# Exactly What Is a "Loophole?"



## Bootman4U (Mar 9, 2010)

Subject says it all. The term is used a lot so thought it might be helpful (to some) to have it defined.

Thanks


----------



## Ryan (Mar 9, 2010)

Essentially a trip that takes advantages of AGR's zone routing rules and refusal to allow overnight stopovers to produce a longer "inefficient" routing for a reduced number of points. Since AGR only "prices" trips by the start and end point, it's possible to travel in all 3 zones but only be charged for 2.


----------



## Bootman4U (Mar 9, 2010)

Ryan said:


> Essentially a trip that takes advantages of AGR's zone routing rules and refusal to allow overnight stopovers to produce a longer "inefficient" routing for a reduced number of points. Since AGR only "prices" trips by the start and end point, it's possible to travel in all 3 zones but only be charged for 2.
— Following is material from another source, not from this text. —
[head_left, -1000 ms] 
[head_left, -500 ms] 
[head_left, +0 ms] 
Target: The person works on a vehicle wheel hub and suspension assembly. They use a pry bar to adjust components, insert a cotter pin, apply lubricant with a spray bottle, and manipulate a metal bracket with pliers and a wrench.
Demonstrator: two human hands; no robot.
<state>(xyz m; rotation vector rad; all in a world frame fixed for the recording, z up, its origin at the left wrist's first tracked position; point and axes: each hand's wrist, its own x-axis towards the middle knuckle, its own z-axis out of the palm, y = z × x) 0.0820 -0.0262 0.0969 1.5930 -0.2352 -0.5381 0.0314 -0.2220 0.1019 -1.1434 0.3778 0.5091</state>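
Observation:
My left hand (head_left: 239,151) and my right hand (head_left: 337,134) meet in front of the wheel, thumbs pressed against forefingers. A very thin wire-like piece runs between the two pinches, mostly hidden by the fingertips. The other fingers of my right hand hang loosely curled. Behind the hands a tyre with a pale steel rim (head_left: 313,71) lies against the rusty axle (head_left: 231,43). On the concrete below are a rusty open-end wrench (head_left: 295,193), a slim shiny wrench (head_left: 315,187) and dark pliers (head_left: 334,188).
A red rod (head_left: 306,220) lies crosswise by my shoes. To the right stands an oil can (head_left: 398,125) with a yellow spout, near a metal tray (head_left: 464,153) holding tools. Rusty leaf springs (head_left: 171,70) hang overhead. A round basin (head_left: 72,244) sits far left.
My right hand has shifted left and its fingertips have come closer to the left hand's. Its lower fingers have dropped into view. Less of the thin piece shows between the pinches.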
Thanks for the explanation!


----------



## alanh (Mar 9, 2010)

See the List of Loopholes thread to see a list of the "best" (longest on the train) ones.


----------



## manderson (Mar 10, 2010)

Ryan said:


> Essentially a trip that takes advantages of AGR's zone routing rules and refusal to allow overnight stopovers to produce a longer "inefficient" routing for a reduced number of points. Since AGR only "prices" trips by the start and end point, it's possible to travel in all 3 zones but only be charged for 2.


Color me confused. the only routing for Seattle to Ashland, OR includes an overnight stay in Klamath Falls, before routing into Ashland by bus. Does Amtrak routing not allow stopovers only when no busses are involved?


----------



## Guest (Mar 10, 2010)

manderson said:


> Ryan said:
> 
> 
> > Essentially a trip that takes advantages of AGR's zone routing rules and refusal to allow overnight stopovers to produce a longer "inefficient" routing for a reduced number of points. Since AGR only "prices" trips by the start and end point, it's possible to travel in all 3 zones but only be charged for 2.
> ...


They will give you that if you want it, but it is not a loophole and that is what is being discussed. The thing is that if you ask AGR to go from Omaha to Columbus via a overnight in Chicago they will refuse and make you go through the west coast.


----------



## AlanB (Mar 10, 2010)

manderson said:


> Ryan said:
> 
> 
> > Essentially a trip that takes advantages of AGR's zone routing rules and refusal to allow overnight stopovers to produce a longer "inefficient" routing for a reduced number of points. Since AGR only "prices" trips by the start and end point, it's possible to travel in all 3 zones but only be charged for 2.
> ...


AGR does not allow stopovers unless there is no other choice. For example, one can request a connection from the Crescent to the Sunset Limited in New Orleans as a reward. Since the Crescent arrives too late to connect with the Sunset, you can spend the night in New Orleans on your own dime before continuing on the Sunset the next day.

One cannot do something like that in Chicago however because the trains are setup in such a way that you can always same day connect going east to west or vice versa.

In the case of your example with the bus, there is no other same day choice, hence the night in Klamath is allowed.


----------